Blood Clots: What You Need to Know

You are supposed to form clots only to protect you from bleeding, but any trauma or inflammation in your body can cause clots to form in blood vessels. If a clot breaks off from a blood vessel wall, it can block arteries to cause a heart attack, stroke or pulmonary embolism.

Clots can form wherever your body responds to injury or infection. When germs get into your body, they release chemicals that cause inflammation characterized by redness, itching, swelling, heat and clotting. Certain cells in your body, such as white blood cells and fat cells, also release chemicals that produce inflammation.

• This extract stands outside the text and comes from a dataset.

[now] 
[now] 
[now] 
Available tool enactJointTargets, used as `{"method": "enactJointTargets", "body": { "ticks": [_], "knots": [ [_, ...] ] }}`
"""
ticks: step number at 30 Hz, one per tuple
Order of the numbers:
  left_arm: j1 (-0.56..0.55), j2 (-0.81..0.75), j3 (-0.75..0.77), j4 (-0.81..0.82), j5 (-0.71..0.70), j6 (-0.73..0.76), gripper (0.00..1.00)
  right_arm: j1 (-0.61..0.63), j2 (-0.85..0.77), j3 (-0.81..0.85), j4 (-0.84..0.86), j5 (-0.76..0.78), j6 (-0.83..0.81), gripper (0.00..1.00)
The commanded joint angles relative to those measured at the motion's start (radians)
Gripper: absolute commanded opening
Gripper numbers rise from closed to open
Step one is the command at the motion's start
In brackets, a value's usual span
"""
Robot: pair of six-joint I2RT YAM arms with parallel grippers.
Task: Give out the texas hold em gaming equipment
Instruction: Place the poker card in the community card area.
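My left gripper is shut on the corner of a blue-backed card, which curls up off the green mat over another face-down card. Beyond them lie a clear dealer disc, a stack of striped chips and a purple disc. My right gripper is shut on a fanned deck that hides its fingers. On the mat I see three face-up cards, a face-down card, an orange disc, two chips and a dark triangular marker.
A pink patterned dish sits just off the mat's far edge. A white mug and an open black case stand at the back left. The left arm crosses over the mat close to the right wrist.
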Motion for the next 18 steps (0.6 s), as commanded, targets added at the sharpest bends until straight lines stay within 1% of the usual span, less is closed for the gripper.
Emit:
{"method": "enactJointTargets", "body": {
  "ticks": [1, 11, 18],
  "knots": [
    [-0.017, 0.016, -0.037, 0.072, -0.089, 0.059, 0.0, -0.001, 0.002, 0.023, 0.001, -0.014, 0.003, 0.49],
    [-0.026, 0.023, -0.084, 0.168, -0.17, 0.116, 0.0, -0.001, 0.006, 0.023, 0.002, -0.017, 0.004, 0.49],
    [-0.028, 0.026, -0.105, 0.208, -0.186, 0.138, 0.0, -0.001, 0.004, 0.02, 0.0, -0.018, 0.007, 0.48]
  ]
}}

Anything that damages tissue can cause inflammation, such as trauma, burns, frostbite, irritants such as corrosive chemicals, ultraviolet or other ionizing radiation, dying tissue from any cause such as lack of oxygen in a heart attack, obesity, periodontal disease, smoking, excessive alcohol, gastroesophageal reflux or allergic reactions.

Other factors that can lead to increased risk for clotting include genetic diseases such as Lp(a), dehydration, or physical blockage of arteries that can be caused by sitting in one position for a long time. Any clot has the potential to break off and cause damage, but you lessen your risk of blockage problems if your arteries are pliable and not already partially blocked with plaques.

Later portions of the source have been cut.